Dataset excerpts
================

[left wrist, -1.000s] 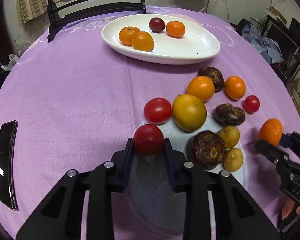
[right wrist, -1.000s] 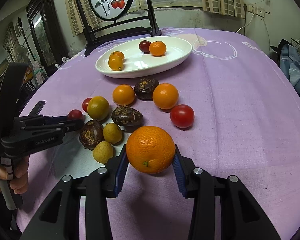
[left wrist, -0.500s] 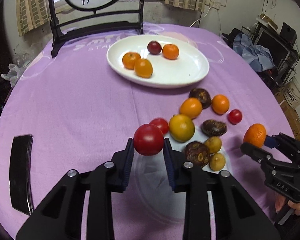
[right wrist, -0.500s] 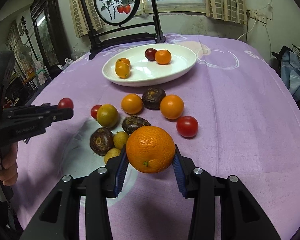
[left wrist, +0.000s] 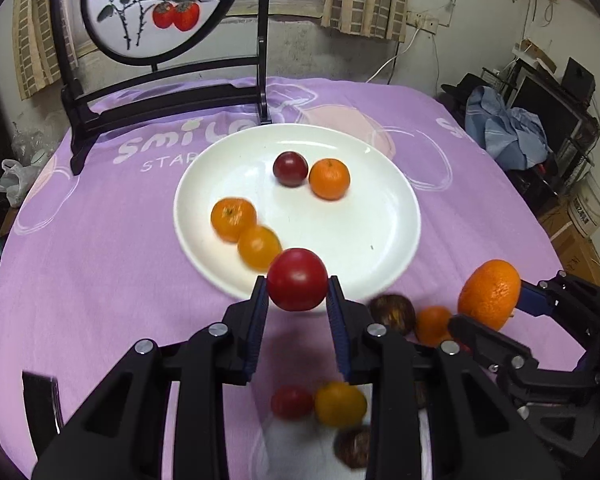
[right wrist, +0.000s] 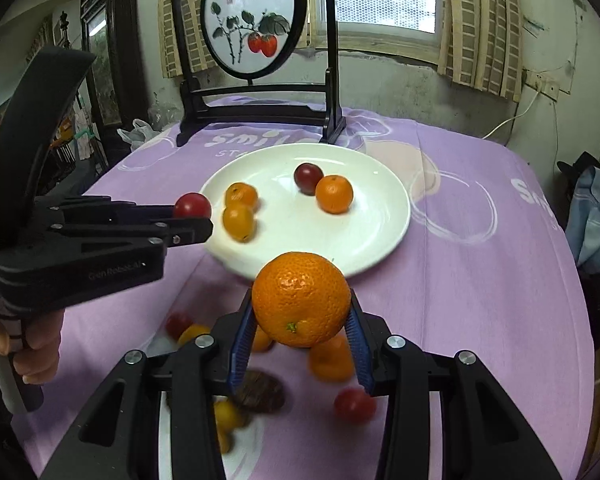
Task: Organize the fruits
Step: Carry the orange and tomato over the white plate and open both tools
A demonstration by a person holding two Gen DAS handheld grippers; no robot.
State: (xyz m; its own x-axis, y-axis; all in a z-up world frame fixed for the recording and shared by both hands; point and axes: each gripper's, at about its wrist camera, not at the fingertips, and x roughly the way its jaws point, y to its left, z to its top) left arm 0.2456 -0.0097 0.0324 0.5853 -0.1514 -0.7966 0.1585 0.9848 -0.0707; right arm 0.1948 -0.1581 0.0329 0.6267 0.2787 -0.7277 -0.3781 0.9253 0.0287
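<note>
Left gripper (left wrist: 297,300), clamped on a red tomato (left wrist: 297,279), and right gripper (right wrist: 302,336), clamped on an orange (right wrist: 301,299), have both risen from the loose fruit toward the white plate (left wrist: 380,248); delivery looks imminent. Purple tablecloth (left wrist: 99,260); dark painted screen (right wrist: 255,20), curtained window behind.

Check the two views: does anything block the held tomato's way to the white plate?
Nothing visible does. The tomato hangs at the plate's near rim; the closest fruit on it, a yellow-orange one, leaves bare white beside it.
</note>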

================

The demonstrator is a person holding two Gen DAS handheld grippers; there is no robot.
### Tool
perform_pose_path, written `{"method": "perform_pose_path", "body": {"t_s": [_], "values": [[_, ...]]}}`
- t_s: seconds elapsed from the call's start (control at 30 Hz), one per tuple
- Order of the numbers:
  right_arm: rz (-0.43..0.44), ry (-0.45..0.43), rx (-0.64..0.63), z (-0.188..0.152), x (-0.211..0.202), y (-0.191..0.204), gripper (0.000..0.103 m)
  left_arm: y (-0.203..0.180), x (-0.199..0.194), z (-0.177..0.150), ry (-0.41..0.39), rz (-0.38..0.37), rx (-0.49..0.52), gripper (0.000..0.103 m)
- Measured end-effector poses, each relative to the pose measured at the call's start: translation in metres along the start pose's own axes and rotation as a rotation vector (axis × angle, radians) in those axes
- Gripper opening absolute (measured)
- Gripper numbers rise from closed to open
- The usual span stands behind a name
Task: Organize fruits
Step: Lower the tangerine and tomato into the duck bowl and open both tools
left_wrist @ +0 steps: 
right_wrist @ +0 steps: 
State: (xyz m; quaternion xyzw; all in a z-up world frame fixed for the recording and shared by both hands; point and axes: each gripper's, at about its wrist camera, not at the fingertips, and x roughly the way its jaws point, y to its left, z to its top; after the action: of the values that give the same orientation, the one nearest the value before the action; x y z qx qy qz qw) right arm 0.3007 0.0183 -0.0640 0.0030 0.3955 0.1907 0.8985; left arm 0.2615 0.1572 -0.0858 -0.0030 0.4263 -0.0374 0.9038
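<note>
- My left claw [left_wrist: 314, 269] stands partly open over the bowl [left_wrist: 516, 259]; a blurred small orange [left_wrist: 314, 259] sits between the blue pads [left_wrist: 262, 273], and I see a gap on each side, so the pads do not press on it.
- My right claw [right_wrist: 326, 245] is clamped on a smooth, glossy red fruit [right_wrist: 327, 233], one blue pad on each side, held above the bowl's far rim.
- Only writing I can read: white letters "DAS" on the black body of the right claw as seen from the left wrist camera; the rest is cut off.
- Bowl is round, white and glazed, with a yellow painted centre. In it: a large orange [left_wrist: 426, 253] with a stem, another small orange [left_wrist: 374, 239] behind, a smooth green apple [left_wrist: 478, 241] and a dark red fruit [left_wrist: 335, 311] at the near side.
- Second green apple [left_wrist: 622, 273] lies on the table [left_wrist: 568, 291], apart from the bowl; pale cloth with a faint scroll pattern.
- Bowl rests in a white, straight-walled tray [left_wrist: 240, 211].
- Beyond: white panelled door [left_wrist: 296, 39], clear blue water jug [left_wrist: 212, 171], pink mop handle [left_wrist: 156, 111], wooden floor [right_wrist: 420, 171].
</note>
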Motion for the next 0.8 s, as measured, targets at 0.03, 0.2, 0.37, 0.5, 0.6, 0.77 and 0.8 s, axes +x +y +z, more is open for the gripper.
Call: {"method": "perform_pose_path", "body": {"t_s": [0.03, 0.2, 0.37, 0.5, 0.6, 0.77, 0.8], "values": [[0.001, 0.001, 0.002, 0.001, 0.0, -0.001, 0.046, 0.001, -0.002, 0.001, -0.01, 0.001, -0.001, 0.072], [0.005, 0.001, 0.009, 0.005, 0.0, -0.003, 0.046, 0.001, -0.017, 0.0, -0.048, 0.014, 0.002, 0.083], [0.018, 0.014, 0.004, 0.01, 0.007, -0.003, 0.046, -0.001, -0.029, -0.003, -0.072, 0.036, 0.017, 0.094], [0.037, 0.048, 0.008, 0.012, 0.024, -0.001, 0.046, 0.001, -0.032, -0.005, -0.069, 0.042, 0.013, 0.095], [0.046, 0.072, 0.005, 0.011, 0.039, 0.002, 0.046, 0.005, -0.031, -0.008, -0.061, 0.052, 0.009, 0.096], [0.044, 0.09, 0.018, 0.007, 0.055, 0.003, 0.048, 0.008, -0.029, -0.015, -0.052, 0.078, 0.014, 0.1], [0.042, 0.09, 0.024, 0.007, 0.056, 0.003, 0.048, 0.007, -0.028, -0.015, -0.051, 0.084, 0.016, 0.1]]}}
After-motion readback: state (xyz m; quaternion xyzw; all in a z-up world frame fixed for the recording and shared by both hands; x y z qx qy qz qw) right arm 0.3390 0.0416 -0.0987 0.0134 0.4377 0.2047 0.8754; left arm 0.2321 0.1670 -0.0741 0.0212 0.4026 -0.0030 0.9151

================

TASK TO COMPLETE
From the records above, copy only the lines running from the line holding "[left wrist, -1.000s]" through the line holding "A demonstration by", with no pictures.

SOLUTION FOR THIS TASK
[left wrist, -1.000s] 
[right wrist, -1.000s] 
[left wrist, -0.500s] 
[right wrist, -0.500s] 
[left wrist, +0.000s] 
[right wrist, +0.000s] 
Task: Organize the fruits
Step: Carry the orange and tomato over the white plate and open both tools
A demonstration by a person holding two Gen DAS handheld grippers; no robot.

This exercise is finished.